[Exercise brief] For the material that follows, tally the lines holding "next" and give the total alone.

[Material for this exercise]
***

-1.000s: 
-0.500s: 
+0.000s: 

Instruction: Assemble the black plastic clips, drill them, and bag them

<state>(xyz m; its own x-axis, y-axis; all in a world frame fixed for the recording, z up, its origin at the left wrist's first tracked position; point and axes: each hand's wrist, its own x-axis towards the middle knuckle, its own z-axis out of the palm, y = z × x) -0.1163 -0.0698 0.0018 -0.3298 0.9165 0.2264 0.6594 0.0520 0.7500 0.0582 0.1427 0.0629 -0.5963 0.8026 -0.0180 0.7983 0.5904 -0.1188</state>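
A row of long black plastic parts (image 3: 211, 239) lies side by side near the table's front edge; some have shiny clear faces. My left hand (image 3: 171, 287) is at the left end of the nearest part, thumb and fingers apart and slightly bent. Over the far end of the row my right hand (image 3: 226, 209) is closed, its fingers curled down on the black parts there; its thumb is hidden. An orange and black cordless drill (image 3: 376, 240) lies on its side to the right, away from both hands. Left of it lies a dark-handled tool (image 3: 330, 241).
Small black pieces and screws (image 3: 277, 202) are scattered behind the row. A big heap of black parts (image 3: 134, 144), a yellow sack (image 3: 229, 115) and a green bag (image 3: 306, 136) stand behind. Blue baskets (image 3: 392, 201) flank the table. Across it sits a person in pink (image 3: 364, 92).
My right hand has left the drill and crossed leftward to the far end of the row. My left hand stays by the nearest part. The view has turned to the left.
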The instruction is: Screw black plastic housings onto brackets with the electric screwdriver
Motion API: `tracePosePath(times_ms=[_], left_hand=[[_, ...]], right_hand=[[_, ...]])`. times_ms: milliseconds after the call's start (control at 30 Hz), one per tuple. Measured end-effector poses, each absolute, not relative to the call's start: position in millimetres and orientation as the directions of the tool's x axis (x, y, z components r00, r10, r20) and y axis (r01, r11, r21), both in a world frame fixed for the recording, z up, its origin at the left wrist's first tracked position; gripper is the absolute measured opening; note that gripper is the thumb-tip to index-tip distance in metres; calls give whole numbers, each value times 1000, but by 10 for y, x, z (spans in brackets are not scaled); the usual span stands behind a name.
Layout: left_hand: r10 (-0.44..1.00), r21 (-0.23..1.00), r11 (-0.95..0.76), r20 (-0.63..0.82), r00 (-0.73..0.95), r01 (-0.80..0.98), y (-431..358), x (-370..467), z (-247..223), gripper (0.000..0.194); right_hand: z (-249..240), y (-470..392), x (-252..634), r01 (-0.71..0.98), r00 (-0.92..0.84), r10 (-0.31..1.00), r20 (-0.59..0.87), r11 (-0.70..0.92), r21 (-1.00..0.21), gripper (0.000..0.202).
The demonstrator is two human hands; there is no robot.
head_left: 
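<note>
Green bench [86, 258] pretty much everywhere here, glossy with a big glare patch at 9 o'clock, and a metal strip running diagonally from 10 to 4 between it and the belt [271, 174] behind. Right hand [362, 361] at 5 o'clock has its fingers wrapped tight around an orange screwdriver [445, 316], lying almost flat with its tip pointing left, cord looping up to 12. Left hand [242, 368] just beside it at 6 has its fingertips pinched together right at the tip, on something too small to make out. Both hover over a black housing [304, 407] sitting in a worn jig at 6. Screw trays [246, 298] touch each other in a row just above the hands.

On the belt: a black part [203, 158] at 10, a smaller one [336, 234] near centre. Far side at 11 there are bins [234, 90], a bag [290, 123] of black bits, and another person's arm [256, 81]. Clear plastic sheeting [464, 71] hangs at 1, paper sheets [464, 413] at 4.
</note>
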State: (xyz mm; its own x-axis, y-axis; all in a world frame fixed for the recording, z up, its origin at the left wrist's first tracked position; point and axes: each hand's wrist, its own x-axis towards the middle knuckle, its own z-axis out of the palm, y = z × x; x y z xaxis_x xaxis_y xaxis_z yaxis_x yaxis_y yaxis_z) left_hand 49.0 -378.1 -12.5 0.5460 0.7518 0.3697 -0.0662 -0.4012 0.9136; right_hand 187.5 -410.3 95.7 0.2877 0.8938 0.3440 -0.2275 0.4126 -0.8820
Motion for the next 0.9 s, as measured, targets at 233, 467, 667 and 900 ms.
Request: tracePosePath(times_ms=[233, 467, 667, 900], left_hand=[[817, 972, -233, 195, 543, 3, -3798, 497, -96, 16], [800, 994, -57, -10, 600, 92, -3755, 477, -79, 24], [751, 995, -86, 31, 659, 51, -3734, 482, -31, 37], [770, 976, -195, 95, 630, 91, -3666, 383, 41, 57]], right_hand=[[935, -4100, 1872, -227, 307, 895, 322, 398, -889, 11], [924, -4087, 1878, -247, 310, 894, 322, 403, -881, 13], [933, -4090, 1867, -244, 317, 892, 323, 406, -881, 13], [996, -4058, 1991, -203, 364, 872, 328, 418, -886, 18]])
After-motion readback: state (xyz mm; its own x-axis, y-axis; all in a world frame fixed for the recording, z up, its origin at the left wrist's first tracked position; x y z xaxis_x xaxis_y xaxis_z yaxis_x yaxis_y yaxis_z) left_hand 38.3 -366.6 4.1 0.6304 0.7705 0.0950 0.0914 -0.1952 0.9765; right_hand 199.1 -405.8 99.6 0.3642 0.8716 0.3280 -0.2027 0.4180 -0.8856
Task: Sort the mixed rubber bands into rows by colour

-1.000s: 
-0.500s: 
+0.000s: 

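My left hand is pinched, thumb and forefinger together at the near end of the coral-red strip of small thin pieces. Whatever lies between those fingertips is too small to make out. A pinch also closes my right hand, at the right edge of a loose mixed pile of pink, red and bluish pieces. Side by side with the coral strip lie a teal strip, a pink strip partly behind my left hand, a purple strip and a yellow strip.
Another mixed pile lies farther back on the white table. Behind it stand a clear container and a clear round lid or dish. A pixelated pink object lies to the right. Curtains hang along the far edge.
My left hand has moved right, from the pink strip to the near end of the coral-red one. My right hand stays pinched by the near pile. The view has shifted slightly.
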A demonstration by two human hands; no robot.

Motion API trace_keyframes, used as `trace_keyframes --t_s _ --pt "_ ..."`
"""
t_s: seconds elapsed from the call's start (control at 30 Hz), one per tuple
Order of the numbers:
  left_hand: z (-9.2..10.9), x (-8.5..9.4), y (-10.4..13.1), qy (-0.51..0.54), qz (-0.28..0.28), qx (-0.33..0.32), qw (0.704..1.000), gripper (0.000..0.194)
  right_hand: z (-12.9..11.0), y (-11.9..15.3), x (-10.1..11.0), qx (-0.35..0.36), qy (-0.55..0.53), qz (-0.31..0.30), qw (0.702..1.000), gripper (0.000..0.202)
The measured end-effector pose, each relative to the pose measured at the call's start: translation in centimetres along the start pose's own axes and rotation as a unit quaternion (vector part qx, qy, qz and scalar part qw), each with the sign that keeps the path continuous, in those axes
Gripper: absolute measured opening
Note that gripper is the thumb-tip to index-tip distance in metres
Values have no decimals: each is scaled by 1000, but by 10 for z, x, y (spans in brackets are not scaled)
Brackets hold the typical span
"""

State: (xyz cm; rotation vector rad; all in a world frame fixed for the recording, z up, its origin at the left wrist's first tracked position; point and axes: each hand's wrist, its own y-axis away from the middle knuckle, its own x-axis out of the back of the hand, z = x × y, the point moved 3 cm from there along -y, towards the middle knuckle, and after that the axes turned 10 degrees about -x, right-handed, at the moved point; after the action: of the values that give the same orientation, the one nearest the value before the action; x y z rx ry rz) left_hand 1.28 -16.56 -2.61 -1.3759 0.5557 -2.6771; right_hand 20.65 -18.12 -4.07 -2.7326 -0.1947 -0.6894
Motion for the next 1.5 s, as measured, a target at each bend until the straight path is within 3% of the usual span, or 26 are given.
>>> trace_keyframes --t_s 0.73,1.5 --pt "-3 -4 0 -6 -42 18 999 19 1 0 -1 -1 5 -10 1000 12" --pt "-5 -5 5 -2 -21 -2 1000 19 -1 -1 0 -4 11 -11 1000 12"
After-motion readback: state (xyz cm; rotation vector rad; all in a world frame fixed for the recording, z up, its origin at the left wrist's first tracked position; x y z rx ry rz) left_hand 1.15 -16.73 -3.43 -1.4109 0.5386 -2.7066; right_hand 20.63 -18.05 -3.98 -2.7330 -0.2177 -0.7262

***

[Reply] 2